Our reviewers are able to offer their personal opinions about who might like the work and whether there are some elements that didn’t completely convince them – but they are also able to explore and explain the elements of a work that makes it worth the reading. And this they strive to do.  It’s up to you as reader to look at the reviews (and the work of the reviewer) and build a relationship of trust.  If, over time, you find that you like the same things as one of our reviewers you will be more disposed to taking their word for it on a book you haven’t read. And over time as you read the reviews, we hope that you’ll begin to see the difference between a critical review that comments on the strengths of a literary work and a comment which is personal opinion.

There are a couple of things I would like visitors here to think about – I’ll be discussing them at greater length in the months to come, so get your thinking caps on so that you’re ready to engage in debate.

What is the purpose of a review? (and what is a ‘good’ review?)

What are you looking for in an ebook?

I believe these questions raise key issues: 1) that the ability to discriminate between good and bad reviews is actually quite important in a choice process which is thrust upon us all by the tsunami of ebooks available out there and 2) that what you are looking for in a book is relevant to that choice. If you don’t know what you’re looking for you aren’t likely to find something that fits the bill.  I have a really neat travel analogy which I’m saving for a future occasion (inspired actually by some of the works I’ve reviewed on this site.)

I’ve found the best thing about running this site and reading and reviewing is that I’ve found what I want. In all sorts of places I never knew about. I’ve encountered lots of challenging reading I would never have otherwise known about.  Sometimes some of it is hard going and takes me out of my comfort zone, but I like that in reading. I like to be challenged, to undergo a learning experience and to have the opportunity to make a virtual one to one connection with another person’s mind.  I write fiction that doesn’t suit everyone. I like to read fiction that doesn’t suit everyone. I reckon I’m pretty good at my initial ‘choice’ research because by the time I commit to read something, I’m rarely disappointed.  Okay, sometimes I make a bad choice. It happens in life. Every day. You just have to get over it. It’s not like you shelled out a huge sum of money for a bad holiday now is it?  It’s all part of life’s rich tapestry. You can always stop reading.
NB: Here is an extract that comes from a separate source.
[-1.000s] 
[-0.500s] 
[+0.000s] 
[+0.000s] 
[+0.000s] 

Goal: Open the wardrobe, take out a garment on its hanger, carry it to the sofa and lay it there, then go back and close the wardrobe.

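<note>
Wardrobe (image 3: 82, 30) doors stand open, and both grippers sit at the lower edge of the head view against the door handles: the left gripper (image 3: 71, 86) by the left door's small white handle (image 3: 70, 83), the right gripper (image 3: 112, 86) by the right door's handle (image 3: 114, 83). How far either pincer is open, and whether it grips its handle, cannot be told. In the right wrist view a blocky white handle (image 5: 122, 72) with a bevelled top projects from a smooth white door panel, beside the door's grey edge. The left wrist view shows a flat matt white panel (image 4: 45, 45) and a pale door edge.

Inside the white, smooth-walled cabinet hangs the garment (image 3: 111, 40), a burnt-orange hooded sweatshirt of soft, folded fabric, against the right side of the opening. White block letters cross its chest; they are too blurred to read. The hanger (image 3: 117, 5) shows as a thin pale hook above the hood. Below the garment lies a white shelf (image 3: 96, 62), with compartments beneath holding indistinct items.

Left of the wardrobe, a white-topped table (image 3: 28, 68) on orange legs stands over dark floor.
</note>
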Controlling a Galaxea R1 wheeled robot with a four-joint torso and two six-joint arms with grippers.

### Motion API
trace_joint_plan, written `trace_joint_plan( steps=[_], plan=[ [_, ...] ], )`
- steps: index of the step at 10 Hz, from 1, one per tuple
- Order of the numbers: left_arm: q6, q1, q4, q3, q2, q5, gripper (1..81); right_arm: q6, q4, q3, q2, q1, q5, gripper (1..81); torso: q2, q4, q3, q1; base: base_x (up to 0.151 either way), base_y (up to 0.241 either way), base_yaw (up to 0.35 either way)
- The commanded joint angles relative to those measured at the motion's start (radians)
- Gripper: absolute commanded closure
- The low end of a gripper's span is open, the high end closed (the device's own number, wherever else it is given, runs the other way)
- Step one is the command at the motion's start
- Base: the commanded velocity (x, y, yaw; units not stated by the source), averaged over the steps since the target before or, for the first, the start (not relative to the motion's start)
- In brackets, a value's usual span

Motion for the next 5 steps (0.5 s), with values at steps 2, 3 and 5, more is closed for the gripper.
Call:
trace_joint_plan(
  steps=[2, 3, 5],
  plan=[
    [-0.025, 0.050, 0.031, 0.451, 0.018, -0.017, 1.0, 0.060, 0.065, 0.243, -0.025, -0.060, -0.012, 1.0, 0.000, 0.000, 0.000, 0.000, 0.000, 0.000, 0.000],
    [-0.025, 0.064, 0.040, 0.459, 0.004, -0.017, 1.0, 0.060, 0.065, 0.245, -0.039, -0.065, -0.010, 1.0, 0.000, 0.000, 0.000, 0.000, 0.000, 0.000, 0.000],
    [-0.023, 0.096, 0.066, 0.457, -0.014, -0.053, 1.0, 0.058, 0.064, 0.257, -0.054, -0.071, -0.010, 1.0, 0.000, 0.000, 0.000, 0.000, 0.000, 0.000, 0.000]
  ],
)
But sometimes, if you carry on reading and get to the end, you realise the problem was less with the writer and more with you, the reader, and your misaligned expectations.

I don’t suggest that everyone is looking for the same as I am in a ‘good read.’  I’m not suggesting that they should.  I’m just suggesting that perhaps at least as important as a debate on whether an ebook is ‘good’ or ‘bad’ is  the understanding that at least part of the responsibility of whether an ebook ‘experience’ is good or bad is in the hands of the reader.  Read the label on the tin before you open it.  Browse. Download samples. Read reviews (critically) and look both ways before you cross the road!

Ebooks offer you infinity. Which path you take is your choice. Choose wisely.  We hope to offer you a helping hand towards a more enriched reading experience.  HAPPY READING.